# Never use 147 grain ammo in a 9mm?



## XD_Hokie

I have only been a gun nut for a little over a year now and I have read a lot and in particular about self defense ammo for 9mm. Some of the material I have found on the Internet I have found to be dated in regard to the best round for self defense and from this forum I have been able to determine that in fact some of what I had read was indeed dated.

Back to my question, I also read that using 147 grain ammo in a 9mm was not good for the firearm and it was just a fad and should not be used as a self defense round in a 9mm. Your usually wisdom and knowledge would be appreciated to shed some light on this comment. Valid? Was valid, but not now with improvements in firearms and ammo? Just some guys opinion, no basis in fact ever?

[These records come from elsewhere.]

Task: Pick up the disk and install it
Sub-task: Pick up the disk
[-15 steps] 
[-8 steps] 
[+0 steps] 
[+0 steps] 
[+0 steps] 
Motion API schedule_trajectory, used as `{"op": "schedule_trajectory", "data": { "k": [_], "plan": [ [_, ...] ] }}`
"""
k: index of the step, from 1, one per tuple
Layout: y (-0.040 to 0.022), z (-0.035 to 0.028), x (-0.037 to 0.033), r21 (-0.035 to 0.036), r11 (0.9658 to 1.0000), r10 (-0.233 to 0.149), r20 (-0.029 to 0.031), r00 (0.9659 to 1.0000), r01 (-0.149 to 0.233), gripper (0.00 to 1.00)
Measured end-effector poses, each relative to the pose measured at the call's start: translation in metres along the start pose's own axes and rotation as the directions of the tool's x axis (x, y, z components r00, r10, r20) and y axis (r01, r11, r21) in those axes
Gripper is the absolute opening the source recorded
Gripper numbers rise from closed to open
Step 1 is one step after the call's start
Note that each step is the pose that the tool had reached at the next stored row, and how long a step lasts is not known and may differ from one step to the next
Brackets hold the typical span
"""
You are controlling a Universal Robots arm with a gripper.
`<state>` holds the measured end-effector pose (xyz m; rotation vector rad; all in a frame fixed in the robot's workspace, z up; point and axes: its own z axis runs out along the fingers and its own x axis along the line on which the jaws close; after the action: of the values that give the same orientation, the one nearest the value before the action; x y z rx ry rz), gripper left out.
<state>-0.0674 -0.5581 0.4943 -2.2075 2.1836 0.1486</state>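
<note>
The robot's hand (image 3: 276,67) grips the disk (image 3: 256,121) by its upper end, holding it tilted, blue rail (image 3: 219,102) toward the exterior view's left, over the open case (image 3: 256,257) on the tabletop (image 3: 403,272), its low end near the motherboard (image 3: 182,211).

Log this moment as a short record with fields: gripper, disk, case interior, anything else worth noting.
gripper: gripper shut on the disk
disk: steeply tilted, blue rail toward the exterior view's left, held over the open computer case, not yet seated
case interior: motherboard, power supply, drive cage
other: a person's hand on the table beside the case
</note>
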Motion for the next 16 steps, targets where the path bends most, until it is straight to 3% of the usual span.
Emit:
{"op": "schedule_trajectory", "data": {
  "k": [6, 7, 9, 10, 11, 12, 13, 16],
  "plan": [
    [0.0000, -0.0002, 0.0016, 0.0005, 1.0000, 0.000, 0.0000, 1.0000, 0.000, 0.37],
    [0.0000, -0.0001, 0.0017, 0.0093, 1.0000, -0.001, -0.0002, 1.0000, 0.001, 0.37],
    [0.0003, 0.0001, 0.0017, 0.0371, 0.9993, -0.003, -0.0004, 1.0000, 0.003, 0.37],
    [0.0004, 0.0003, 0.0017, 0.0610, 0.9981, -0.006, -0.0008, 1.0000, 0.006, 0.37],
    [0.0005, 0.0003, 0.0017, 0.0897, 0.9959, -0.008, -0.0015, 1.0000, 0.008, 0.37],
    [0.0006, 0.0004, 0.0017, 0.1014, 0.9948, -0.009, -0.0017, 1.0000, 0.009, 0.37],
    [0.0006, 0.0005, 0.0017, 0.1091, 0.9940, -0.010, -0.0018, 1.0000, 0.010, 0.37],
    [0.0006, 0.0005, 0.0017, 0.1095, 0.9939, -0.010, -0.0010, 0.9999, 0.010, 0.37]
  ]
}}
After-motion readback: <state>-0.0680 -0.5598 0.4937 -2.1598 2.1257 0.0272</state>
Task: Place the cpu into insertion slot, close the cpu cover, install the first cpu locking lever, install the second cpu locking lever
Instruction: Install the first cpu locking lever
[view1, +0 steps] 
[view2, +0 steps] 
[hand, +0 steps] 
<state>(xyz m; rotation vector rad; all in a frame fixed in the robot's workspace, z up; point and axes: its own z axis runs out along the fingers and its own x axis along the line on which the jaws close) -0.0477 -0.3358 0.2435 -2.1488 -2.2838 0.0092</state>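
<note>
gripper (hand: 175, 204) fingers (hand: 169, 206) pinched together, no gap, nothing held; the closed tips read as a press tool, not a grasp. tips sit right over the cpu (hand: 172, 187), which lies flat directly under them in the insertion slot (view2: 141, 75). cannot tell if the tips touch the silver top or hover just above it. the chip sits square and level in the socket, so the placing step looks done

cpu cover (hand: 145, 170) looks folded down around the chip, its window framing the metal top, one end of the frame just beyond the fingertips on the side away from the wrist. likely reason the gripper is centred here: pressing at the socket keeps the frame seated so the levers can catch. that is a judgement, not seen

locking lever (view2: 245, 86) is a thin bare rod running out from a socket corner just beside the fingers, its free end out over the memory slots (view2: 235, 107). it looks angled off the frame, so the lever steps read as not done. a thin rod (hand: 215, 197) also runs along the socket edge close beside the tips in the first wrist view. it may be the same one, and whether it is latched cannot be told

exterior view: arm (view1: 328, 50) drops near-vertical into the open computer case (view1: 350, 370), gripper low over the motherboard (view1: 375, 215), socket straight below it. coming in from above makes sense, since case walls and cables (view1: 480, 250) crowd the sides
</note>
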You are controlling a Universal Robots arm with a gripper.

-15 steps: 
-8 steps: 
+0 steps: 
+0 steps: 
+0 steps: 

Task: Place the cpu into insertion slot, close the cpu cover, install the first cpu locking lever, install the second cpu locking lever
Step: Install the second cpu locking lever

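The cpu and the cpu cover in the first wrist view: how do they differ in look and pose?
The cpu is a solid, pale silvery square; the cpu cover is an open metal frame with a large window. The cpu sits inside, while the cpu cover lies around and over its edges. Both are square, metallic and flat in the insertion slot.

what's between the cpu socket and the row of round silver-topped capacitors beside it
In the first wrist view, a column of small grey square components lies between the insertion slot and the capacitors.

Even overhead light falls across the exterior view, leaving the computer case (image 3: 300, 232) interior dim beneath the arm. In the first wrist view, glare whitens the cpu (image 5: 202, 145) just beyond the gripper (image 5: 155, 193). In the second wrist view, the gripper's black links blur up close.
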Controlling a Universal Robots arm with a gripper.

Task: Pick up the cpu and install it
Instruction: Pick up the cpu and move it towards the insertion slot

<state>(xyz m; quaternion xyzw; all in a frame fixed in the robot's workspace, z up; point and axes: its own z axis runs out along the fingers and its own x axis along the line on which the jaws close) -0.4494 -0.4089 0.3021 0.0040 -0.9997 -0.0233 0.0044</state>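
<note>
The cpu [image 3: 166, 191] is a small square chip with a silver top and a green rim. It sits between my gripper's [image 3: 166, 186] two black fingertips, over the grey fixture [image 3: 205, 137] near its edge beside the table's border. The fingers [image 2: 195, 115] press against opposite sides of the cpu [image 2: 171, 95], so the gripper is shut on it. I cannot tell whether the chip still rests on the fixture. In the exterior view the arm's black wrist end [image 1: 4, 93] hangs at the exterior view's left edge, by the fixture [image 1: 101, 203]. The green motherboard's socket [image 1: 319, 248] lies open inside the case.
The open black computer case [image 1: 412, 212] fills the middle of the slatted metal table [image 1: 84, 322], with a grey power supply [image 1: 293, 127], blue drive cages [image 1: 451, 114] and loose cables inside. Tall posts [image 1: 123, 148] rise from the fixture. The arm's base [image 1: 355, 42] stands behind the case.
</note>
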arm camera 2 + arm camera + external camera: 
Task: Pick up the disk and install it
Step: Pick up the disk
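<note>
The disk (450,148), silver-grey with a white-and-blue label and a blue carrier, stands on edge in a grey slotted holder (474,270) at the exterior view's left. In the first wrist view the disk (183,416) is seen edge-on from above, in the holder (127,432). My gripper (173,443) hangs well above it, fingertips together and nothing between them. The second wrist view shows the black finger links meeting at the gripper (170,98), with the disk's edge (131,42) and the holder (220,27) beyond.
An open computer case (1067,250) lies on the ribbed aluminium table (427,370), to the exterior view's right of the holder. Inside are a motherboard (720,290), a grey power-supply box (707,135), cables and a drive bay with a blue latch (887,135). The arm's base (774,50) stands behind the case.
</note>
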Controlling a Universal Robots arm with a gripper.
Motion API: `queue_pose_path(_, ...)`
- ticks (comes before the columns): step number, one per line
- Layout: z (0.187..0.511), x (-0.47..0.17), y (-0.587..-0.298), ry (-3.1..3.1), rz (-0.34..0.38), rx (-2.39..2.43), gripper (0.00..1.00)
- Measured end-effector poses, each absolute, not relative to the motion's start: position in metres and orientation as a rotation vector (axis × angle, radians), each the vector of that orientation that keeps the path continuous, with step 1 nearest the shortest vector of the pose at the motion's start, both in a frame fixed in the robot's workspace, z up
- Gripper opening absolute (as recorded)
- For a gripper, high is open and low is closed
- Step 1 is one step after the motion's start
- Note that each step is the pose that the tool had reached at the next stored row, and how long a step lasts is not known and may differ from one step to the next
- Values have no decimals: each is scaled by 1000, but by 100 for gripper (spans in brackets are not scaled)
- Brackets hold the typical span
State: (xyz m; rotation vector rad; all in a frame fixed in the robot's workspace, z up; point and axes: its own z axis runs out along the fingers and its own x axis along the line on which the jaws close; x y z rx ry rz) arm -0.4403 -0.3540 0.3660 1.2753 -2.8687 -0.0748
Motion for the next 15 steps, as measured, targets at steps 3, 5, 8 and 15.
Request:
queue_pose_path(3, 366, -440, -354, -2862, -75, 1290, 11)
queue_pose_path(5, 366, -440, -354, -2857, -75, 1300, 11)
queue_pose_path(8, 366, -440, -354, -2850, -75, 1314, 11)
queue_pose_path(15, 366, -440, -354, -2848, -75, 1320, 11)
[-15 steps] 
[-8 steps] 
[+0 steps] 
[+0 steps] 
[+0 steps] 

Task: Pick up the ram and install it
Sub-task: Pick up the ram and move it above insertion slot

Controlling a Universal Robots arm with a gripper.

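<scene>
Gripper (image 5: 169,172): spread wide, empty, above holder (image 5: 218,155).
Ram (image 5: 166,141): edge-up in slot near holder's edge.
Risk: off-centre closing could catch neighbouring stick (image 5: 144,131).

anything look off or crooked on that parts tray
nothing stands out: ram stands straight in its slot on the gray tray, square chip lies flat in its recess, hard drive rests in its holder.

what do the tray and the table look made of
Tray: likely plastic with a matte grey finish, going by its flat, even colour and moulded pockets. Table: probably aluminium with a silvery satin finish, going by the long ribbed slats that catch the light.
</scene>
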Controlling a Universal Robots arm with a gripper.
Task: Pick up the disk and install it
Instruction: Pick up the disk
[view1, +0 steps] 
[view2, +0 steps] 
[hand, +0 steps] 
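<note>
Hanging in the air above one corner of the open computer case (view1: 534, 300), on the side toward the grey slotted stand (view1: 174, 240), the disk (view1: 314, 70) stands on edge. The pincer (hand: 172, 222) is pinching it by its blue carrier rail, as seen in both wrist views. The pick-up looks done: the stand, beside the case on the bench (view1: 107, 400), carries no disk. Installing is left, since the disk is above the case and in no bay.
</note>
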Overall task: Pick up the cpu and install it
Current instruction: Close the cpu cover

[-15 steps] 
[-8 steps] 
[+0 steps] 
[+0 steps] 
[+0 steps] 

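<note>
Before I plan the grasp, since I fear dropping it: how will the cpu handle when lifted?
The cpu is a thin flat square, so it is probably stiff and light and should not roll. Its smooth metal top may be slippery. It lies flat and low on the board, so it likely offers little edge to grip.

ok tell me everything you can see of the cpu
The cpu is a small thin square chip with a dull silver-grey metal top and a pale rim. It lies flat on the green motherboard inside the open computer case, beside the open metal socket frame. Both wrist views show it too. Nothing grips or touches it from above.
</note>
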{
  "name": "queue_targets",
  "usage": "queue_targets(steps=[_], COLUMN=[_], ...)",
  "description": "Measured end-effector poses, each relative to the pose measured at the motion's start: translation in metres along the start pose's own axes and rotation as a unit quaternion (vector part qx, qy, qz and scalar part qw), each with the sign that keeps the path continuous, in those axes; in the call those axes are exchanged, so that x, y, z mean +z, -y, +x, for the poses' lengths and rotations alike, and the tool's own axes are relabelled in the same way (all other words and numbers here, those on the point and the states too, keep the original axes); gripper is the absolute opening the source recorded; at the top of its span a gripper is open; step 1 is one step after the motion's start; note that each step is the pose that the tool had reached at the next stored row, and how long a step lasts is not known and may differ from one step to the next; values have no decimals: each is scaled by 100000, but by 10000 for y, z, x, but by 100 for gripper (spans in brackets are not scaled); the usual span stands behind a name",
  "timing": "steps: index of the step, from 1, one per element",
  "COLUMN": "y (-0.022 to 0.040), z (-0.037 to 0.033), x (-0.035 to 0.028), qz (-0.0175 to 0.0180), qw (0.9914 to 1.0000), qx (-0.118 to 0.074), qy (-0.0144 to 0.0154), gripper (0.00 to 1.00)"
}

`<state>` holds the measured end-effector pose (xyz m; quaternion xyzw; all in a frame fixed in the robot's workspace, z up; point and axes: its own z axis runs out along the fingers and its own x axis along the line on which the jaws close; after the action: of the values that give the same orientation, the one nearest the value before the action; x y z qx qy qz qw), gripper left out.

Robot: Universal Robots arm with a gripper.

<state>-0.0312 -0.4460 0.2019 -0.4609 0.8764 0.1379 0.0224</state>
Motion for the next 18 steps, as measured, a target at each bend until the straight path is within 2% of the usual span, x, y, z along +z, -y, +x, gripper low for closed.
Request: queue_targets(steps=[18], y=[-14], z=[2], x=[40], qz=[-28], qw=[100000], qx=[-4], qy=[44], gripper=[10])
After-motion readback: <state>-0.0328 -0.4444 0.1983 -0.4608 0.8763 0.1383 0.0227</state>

What grain 9mm self defense round do you carry? Why? Also seen some comments about the "light and fast" ammo craze, not sure what that is about, obviously sounds like the other end of the spectrum I think. Is this craze come and gone, where are we now? Why? Popcornsmilie


----------



## fivehourfrenzy

I read the same thing from an article on Chuck Hawks' website. According to Mike, who is pretty experienced on the subject, Chuck Hawks does not give sound advice pertaining to handguns and handgun ammunition.

Different handguns like different bullet weights. Being that I'm rocking a 9mm as well, I keep it loaded with 124gr. The best of both worlds...better momentum than a 115gr, and better velocity than a 147gr. Being that my XD has a 3" barrel, I would rather not use a 147gr as it won't get accelerated very much. On the flip side, Speer only makes a short-barrel Gold Dot in 180gr in .40S&W, which is the heaviest of those bullets...they don't have them in 165gr or 155gr.

Whether you're using a 115gr or 147gr, a few well-placed shots of 9mm HPs will take someone down. Your handgun might not like 147gr bullets, or it may love them. Shoot a box and see how well your gun puts them to POA and how it feeds/ejects. Just don't go below 115gr as you won't get adequate penetration.


----------



## submoa

Barnhan and I got into it already here regarding the efficacy of bullet weights. I and the FBI like 147gr for 9mm, Barnham and some mag writers do not. http://www.handgunforum.net/showthre...t=recoil+147gr

In the end, Barnham and I agree items such as bullet weight and caliber are infinitismal compared to proper training yielding consistent superior shot placement.


----------



## fivehourfrenzy

submoa said:


> consistent superior shot placement.


The lighter the bullet is, the less it kicks, and the easier it is to properly place followup shots. That's why I carried a 155gr in my .40...less muzzle flip = faster target aquisition after a shot.


----------



## Mike Barham

fivehourfrenzy said:


> The lighter the bullet is, the less it kicks, and the easier it is to properly place followup shots. That's why I carried a 155gr in my .40...less muzzle flip = faster target aquisition after a shot.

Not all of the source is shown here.